**Exercise goal:** The copy you print must match the listing exactly, with its pictures removed.

Data Start Marker

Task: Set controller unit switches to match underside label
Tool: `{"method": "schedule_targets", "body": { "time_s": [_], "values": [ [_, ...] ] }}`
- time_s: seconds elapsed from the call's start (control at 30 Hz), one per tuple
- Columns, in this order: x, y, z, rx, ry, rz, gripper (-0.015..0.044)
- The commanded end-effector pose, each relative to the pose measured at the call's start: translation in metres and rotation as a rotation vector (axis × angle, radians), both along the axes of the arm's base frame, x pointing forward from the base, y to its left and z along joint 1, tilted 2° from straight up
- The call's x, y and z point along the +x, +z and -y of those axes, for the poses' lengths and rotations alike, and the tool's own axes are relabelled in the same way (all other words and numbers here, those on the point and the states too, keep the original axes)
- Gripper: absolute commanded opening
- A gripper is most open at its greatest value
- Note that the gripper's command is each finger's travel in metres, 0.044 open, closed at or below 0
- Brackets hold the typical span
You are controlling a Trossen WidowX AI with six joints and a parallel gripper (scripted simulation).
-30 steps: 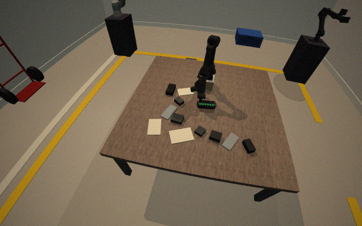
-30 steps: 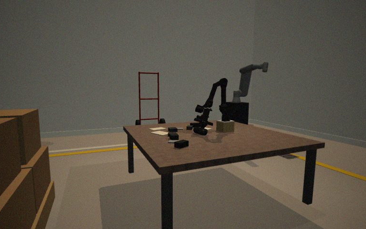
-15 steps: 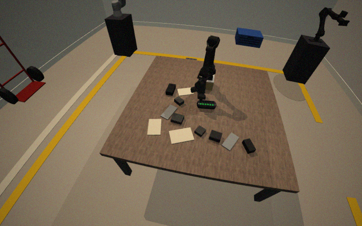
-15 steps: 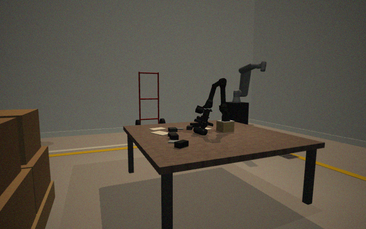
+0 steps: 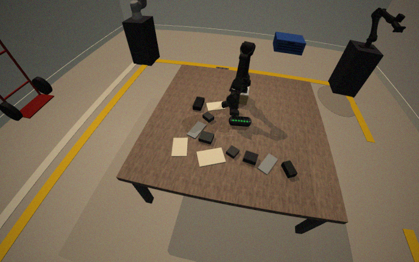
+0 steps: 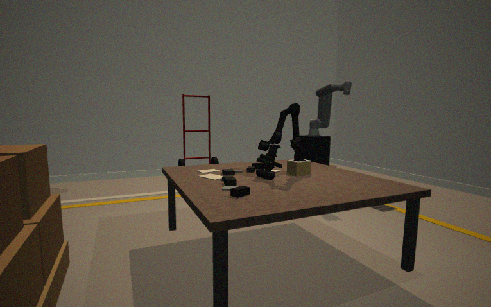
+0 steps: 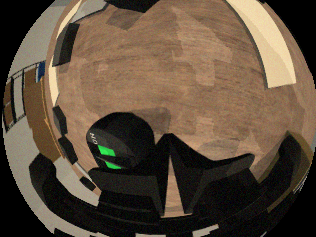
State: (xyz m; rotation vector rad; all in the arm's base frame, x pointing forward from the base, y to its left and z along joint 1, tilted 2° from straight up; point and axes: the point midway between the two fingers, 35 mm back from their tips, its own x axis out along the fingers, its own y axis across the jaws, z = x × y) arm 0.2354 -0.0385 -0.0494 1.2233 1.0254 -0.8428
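Observation:
The dark controller unit (image 5: pixel 240 121) (image 6: pixel 266 175) (image 7: pixel 121 130) lies on the bench with its switches facing up; its underside label is hidden. A row of green switch ends shows in the top view, too small to read each setting. In the wrist view two green patches and the "ON" mark show; my finger hides the rest. My gripper (image 5: pixel 234 113) (image 7: pixel 167 137) is shut and empty, pointing down close beside one end of the unit. I cannot tell whether the fingertips touch the unit.
Several dark blocks, such as one (image 5: pixel 206 137) and another (image 5: pixel 250 157), lie on the wooden bench (image 5: pixel 159 162). Grey plates (image 5: pixel 196 129) (image 5: pixel 267 164) and cream sheets (image 5: pixel 179 146) (image 5: pixel 211 157) lie among them. A tan box (image 6: pixel 298 167) stands by the arm's base.

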Motion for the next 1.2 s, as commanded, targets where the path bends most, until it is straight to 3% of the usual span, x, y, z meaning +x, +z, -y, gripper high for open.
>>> {"method": "schedule_targets", "body": {
  "time_s": [0.0,1.17],
  "values": [
    [0.003,0.000,0.000,0.001,-0.006,0.001,0.0000],
    [0.040,0.003,-0.005,0.002,-0.006,0.004,0.0000]
  ]
}}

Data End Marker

**Response area:**
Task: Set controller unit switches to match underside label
Tool: `{"method": "schedule_targets", "body": { "time_s": [_], "values": [ [_, ...] ] }}`
- time_s: seconds elapsed from the call's start (control at 30 Hz), one per tuple
- Columns, in this order: x, y, z, rx, ry, rz, gripper (-0.015..0.044)
- The commanded end-effector pose, each relative to the pose measured at the call's start: translation in metres and rotation as a rotation vector (axis × angle, radians), both along the axes of the arm's base frame, x pointing forward from the base, y to its left and z along joint 1, tilted 2° from straight up
- The call's x, y and z point along the +x, +z and -y of those axes, for the poses' lengths and rotations alike, and the tool's own axes are relabelled in the same way (all other words and numbers here, those on the point and the states too, keep the original axes)
- Gripper: absolute commanded opening
- A gripper is most open at its greatest value
- Note that the gripper's command is each finger's travel in metres, 0.044 open, closed at or below 0
- Brackets hold the typical span
You are controlling a Trossen WidowX AI with six joints and a parallel gripper (scripted simulation).
-30 steps: 
-30 steps: 
-15 steps: 
-15 steps: 
+0 steps: 
+0 steps: 
+0 steps: 
State: (xyz m; rotation vector rad; all in the arm's base frame, x pointing forward from the base, y to its left and z along joint 1, tilted 2° from straight up; point and axes: the point midway between the two fingers, 35 mm back from their tips, its own x axis out along the fingers, its own y axis across the jaws, z = x × y) arm 0.2354 -0.0385 -0.0494 1.2233 1.0254 -0.8428
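Observation:
The dark controller unit (image 5: pixel 240 121) (image 6: pixel 266 175) (image 7: pixel 121 130) lies on the bench with its switches facing up; its underside label is hidden. A row of green switch ends shows in the top view, too small to read each setting. In the wrist view two green patches and the "ON" mark show; my finger hides the rest. My gripper (image 5: pixel 234 113) (image 7: pixel 167 137) is shut and empty, pointing down close beside one end of the unit. I cannot tell whether the fingertips touch the unit.
Several dark blocks, such as one (image 5: pixel 206 137) and another (image 5: pixel 250 157), lie on the wooden bench (image 5: pixel 159 162). Grey plates (image 5: pixel 196 129) (image 5: pixel 267 164) and cream sheets (image 5: pixel 179 146) (image 5: pixel 211 157) lie among them. A tan box (image 6: pixel 298 167) stands by the arm's base.
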
Motion for the next 1.2 s, as commanded, targets where the path bends most, until it is straight to 3% of the usual span, x, y, z meaning +x, +z, -y, gripper high for open.
>>> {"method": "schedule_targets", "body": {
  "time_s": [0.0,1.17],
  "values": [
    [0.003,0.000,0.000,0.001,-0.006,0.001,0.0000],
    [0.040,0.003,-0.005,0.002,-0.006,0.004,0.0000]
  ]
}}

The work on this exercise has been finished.